| EXERCISE OBJECTIVE |
Search the records below for the word "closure", then return every line where it appears.
═════ INFORMATION SHOWN
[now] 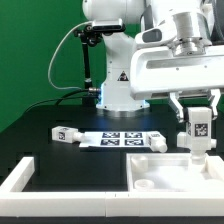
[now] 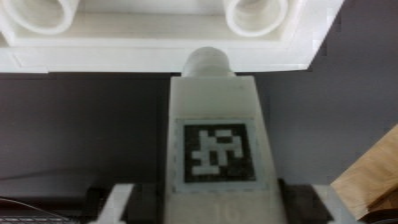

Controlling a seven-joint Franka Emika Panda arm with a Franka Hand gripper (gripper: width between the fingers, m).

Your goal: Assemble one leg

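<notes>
My gripper (image 1: 197, 120) is shut on a white leg (image 1: 197, 133) that carries a black-and-white tag. It holds the leg upright just above the white square tabletop (image 1: 170, 180) at the exterior view's right. In the wrist view the leg (image 2: 219, 120) runs out from between my fingers (image 2: 128, 200), and its rounded tip sits at the edge of the tabletop (image 2: 107, 50), which shows two round holes. A second small white tagged part (image 1: 66, 133) lies on the black table at the exterior view's left.
The marker board (image 1: 120, 139) lies flat in front of the robot base (image 1: 120, 85). A white L-shaped frame (image 1: 40, 180) borders the near left of the table. A tan surface (image 2: 370, 185) shows beside the leg in the wrist view.
</notes>
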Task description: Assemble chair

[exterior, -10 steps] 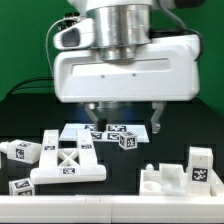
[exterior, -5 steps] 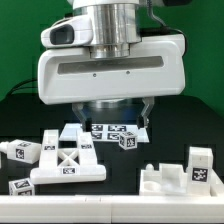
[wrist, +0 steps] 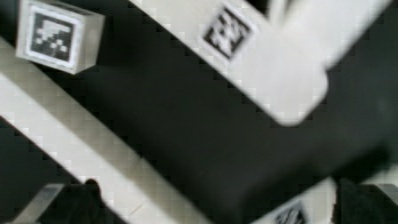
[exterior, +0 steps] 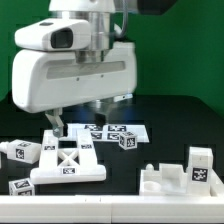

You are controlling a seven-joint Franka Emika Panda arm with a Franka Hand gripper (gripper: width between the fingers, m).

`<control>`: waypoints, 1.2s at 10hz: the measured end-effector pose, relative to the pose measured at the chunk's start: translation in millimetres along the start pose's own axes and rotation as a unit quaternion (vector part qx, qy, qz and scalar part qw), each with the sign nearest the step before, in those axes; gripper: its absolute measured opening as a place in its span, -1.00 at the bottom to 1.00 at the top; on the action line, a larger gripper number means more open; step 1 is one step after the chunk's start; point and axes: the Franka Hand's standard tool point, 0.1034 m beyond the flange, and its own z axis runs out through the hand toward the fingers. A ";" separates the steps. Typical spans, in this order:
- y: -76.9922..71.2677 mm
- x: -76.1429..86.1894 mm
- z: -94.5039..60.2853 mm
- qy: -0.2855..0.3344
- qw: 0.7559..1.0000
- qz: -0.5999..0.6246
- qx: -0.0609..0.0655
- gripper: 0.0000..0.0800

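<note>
Along the counter [exterior: 175, 118] front edge you've only loose chair parts [exterior: 165, 180], none joined; claw [exterior: 80, 118] open, empty, over the panel [exterior: 68, 160].

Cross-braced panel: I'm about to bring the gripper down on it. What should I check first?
1. Gripper open, nothing between the fingers: ok.
2. Gripper above the cross-braced panel and not touching it: ok.
3. Panel lying flat on the table: ok.
4. Fingers squared to the panel's edges: cannot tell, the wrist view is blurred.
5. Small tagged piece on the exterior view's left clear of the panel: cannot tell, it lies very close.
6. Tagged cube by the marker board apart from the panel: ok.
</note>
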 end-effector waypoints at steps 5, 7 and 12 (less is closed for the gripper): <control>10.5 -60.7 15.6 -0.023 0.994 -0.101 0.020 0.62; 14.2 -98.6 25.5 -0.028 0.994 -0.105 0.028 0.62; 7.1 -108.1 32.7 -0.034 0.992 -0.113 0.037 0.62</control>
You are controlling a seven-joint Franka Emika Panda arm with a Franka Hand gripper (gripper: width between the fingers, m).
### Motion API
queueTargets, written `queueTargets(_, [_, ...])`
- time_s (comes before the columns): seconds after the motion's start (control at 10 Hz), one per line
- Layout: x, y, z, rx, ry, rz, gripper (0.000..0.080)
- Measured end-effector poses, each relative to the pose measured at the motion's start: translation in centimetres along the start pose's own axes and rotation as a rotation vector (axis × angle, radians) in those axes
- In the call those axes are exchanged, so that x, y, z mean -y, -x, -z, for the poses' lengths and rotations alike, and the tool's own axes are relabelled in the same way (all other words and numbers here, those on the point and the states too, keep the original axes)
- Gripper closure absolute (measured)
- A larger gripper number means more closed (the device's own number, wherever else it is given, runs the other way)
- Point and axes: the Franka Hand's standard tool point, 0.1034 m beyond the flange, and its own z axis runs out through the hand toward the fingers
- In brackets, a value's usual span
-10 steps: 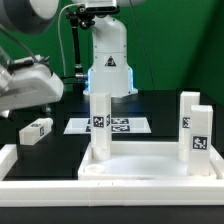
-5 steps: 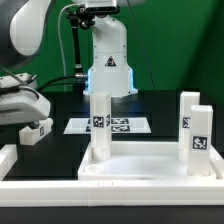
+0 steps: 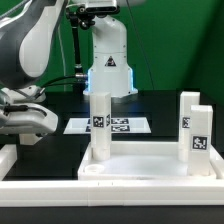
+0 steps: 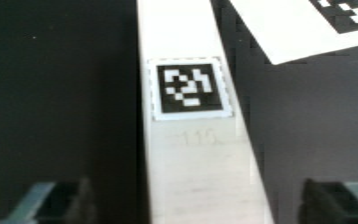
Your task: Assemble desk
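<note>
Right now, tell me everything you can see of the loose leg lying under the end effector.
The loose leg is a white square bar, plastic by its look, lying flat on the black table. Its upward face carries one black-and-white tag, with faint embossed marks just beside it. In the wrist view the end effector straddles it, one finger on each side with a gap, neither touching. A corner of the marker board lies close by. In the exterior view the arm hides it.

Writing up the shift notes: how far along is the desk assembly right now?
Done: three legs stand upright on the tabletop, one at the exterior view's left and two at its right. In hand: the gripper straddles the fourth leg, lying flat on the black table beside the marker board, jaws open, not gripping yet. Left: lift that leg and seat it; whether the standing legs are fully fastened can't be told.
</note>
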Motion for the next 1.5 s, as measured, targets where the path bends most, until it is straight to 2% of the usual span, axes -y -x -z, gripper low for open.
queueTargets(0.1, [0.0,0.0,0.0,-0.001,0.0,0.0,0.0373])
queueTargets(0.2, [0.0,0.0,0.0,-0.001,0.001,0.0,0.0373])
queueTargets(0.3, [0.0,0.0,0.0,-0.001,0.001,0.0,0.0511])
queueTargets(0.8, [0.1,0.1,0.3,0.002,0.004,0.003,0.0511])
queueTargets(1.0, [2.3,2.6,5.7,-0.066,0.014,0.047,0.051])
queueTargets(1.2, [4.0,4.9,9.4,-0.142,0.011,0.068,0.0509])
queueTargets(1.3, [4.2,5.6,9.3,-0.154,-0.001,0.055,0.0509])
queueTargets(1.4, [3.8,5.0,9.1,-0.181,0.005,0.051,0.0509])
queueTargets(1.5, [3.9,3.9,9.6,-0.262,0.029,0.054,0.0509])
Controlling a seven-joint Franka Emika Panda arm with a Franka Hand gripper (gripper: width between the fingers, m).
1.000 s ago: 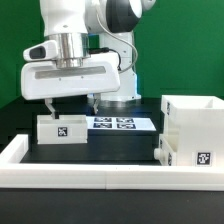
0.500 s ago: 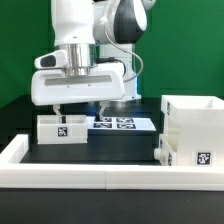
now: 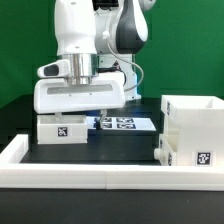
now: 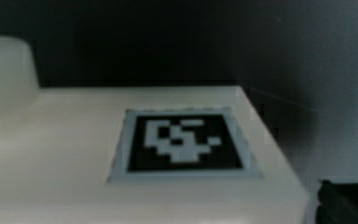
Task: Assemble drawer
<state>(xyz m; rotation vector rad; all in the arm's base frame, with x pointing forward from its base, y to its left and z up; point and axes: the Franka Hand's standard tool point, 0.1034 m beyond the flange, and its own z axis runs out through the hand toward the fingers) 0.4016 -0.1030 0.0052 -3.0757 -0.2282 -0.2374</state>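
With gripper (image 3: 79, 114) spread wide and empty, low white box (image 3: 62, 129) directly beneath it, risks striking a box wall and shoving or tipping it if lowered off-centre.

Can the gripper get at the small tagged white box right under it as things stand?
Probably yes. The gripper hangs open just above the small white box, and nothing shows between them. The marker board and the big casing sit off to the exterior view's right, clear of the way down.
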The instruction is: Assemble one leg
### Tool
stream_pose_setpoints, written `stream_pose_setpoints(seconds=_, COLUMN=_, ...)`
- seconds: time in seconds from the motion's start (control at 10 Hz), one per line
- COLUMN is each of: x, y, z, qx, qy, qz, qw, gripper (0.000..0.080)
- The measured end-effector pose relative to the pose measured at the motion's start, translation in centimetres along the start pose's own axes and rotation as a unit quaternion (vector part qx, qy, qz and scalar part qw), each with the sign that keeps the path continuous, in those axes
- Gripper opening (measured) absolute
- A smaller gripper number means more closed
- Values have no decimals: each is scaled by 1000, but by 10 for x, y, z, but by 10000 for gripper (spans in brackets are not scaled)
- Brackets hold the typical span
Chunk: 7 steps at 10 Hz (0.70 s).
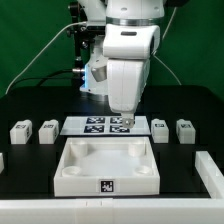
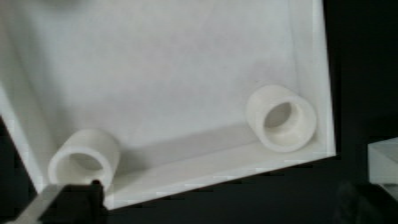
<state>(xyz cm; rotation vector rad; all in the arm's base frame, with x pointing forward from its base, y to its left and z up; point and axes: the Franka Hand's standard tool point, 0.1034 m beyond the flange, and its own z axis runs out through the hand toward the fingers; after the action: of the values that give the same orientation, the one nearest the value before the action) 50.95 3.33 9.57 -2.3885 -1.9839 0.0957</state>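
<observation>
Small white legs with tags stand on the black table, two at the exterior view's left and two at its right. My gripper hangs over the far edge of the white tray, above the marker board, and touches no leg. In the wrist view the gripper is open and empty, with a dark finger at each side. Below it lies the tray's corner area with two round sockets.
A larger white part lies at the exterior view's right edge and another shows at the left edge. A white object's corner shows beside the tray in the wrist view. Cables hang behind the arm.
</observation>
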Motion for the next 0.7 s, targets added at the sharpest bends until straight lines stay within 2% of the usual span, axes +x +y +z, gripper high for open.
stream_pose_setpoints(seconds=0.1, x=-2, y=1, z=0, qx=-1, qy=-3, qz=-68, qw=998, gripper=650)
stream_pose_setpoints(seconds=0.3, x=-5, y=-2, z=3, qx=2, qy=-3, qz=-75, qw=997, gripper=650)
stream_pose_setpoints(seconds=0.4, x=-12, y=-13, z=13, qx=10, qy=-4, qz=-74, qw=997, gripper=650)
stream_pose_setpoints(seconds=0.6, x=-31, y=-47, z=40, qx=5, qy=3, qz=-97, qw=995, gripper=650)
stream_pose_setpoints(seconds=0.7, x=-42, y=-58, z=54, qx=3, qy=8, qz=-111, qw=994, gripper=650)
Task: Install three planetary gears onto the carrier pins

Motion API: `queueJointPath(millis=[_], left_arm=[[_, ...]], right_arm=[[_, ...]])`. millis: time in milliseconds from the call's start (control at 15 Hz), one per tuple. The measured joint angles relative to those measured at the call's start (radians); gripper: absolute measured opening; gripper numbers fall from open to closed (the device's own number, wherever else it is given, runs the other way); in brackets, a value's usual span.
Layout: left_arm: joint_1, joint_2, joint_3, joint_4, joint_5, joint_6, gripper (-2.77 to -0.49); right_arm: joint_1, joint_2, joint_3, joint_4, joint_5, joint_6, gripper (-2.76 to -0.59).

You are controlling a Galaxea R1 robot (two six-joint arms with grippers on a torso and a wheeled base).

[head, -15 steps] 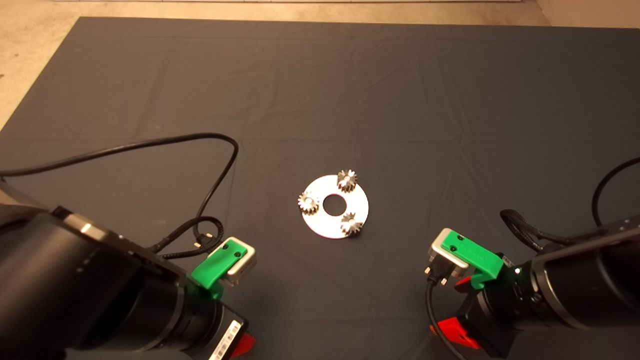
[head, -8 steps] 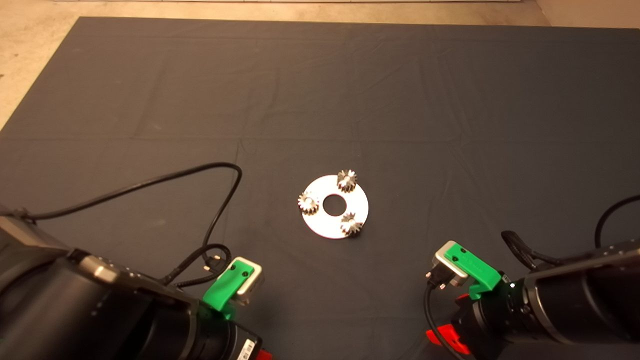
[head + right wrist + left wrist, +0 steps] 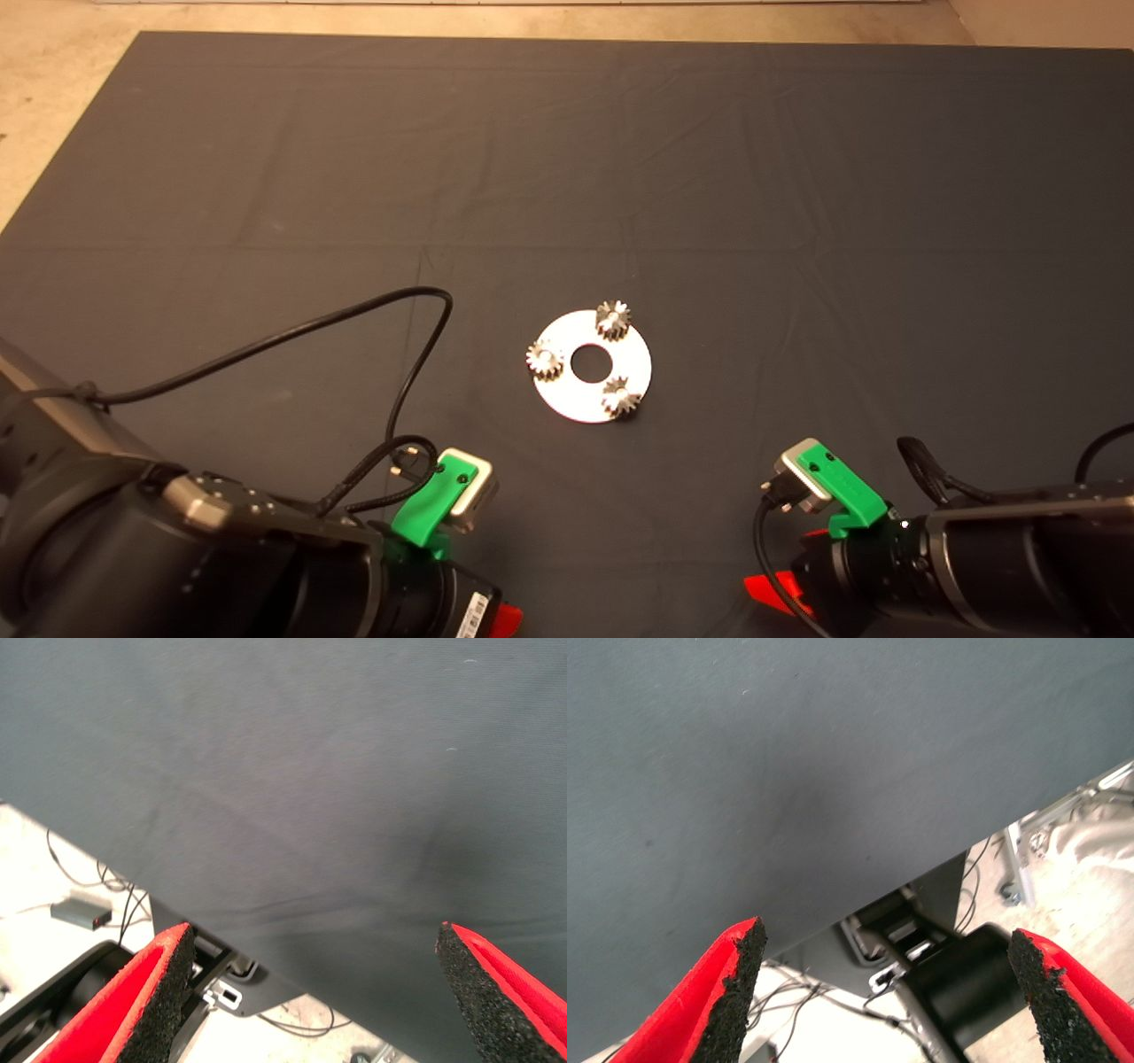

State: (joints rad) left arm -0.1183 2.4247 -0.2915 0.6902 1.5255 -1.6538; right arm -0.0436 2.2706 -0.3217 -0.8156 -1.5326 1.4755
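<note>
A shiny silver round plate [image 3: 592, 399] with a large central hole lies at the mat's middle. Three small toothed gears sit on it, one at the far side [image 3: 613, 319], one at the left [image 3: 545, 360], one at the near right [image 3: 620, 396], each with a silvery pin end showing in its hole. My left gripper [image 3: 899, 992] is open and empty over the mat's near edge, at the head view's lower left. My right gripper [image 3: 323, 992] is open and empty at the lower right. Both are well away from the plate.
The dark mat [image 3: 567, 177] covers the table. A black cable [image 3: 292, 332] loops over the mat from the left arm. Past the mat's near edge, the wrist views show the floor with cables and a metal frame [image 3: 1028, 859].
Both arms have drawn back toward the near edge, away from the plate. The left arm's cable loop has shifted right. The plate and gears have not moved.
</note>
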Motion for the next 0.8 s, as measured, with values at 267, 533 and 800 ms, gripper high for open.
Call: queueJointPath(millis=[267,533,800], left_arm=[[0.084,0.0,0.0,0.094,0.001,-0.006,-1.35],[0.191,0.001,0.0,0.187,0.001,-0.007,-1.35],[0.243,-0.001,0.0,0.263,0.001,-0.007,-1.35]], right_arm=[[-0.01,-0.02,0.0,-0.034,0.003,0.0,-1.33],[-0.04,-0.041,0.0,-0.047,-0.001,0.0,-1.33],[-0.092,-0.042,0.0,-0.074,-0.001,0.0,-1.33]])
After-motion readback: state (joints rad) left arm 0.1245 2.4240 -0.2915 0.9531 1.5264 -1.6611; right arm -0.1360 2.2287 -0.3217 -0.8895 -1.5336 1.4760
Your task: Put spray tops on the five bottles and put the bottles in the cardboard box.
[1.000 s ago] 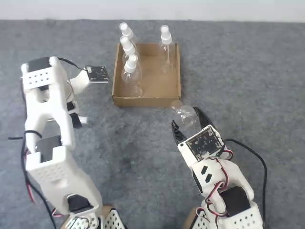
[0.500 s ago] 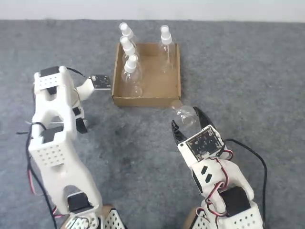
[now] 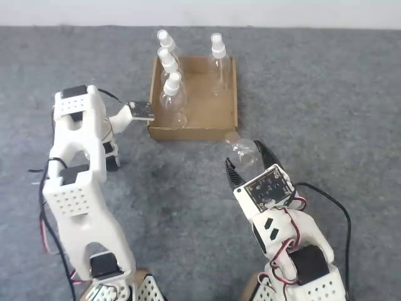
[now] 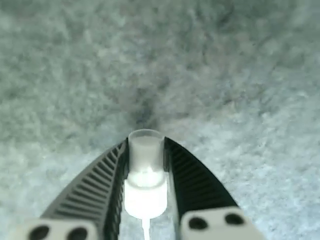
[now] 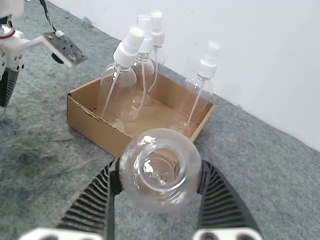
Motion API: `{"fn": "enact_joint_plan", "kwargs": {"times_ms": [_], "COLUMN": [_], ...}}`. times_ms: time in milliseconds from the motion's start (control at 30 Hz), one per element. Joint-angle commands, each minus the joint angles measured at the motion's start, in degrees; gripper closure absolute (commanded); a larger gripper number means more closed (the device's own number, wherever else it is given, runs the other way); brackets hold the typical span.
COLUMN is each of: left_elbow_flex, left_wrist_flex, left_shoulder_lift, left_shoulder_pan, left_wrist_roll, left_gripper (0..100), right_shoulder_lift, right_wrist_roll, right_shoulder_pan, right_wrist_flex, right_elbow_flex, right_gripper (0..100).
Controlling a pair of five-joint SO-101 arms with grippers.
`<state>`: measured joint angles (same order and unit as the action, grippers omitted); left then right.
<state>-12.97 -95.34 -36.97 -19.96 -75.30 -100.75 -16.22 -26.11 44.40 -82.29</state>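
Observation:
A clear bottle (image 3: 242, 150) with no spray top lies in my right gripper (image 3: 244, 157), just in front of the cardboard box (image 3: 188, 133). In the right wrist view the bottle's open neck (image 5: 159, 169) faces the camera, and the right gripper (image 5: 160, 176) is shut on the bottle's body. My left gripper (image 4: 145, 165) is shut on a white spray top (image 4: 145, 180), held low over the grey carpet. In the high view the left gripper (image 3: 110, 158) sits left of the box. Several capped bottles (image 3: 172, 94) stand upright inside the box.
Grey carpet (image 3: 326, 113) covers the table, with open room right of the box and between the arms. The left arm's camera board (image 3: 141, 111) hangs close to the box's left wall. The box (image 5: 92, 122) stands near a white wall (image 5: 260, 60).
The left arm has swung right, toward the box, bringing its wrist closer to the box's left wall. The right arm and its bottle have not moved.

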Motion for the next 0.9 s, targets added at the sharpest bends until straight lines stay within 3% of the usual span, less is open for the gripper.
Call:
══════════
| EXPECTED ANSWER |
- Gripper closure absolute (measured)
Motion API: `{"fn": "enact_joint_plan", "kwargs": {"times_ms": [_], "COLUMN": [_], ...}}`. times_ms: time in milliseconds from the motion's start (control at 30 Hz), one per element. Joint-angle commands, each minus the joint angles measured at the motion's start, in degrees; gripper closure absolute (commanded); a larger gripper number means more closed (the device's own number, wherever else it is given, runs the other way); brackets hold the typical span.

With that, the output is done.